[Exercise aim]:
Copy all lines of the listing that include the string "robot".

[Data shown]:
-------------------------

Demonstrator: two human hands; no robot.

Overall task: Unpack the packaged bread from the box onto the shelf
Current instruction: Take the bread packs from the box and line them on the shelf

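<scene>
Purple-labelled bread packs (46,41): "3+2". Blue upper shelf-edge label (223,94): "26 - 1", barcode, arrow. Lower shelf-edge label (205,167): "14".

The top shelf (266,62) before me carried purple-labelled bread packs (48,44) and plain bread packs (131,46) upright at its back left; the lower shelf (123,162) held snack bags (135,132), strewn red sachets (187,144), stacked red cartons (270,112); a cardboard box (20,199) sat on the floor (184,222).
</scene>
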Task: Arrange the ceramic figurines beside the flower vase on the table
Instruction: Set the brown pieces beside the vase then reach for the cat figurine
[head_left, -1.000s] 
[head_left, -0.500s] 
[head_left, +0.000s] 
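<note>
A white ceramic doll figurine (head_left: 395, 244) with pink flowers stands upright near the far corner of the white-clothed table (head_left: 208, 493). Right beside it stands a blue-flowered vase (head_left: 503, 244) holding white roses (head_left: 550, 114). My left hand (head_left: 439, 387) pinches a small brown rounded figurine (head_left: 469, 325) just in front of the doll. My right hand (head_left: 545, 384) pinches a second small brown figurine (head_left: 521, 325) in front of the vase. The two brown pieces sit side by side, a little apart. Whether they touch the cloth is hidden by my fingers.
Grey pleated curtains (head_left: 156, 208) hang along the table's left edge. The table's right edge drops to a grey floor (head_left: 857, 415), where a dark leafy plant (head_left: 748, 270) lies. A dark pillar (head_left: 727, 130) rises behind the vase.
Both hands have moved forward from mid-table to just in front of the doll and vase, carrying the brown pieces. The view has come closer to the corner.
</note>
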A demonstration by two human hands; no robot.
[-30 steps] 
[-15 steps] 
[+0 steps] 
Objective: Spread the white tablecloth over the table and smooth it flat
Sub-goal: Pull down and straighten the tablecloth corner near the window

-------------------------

[Output below]:
Demonstrator: two human hands; no robot.
A demonstration by two human hands; no robot.

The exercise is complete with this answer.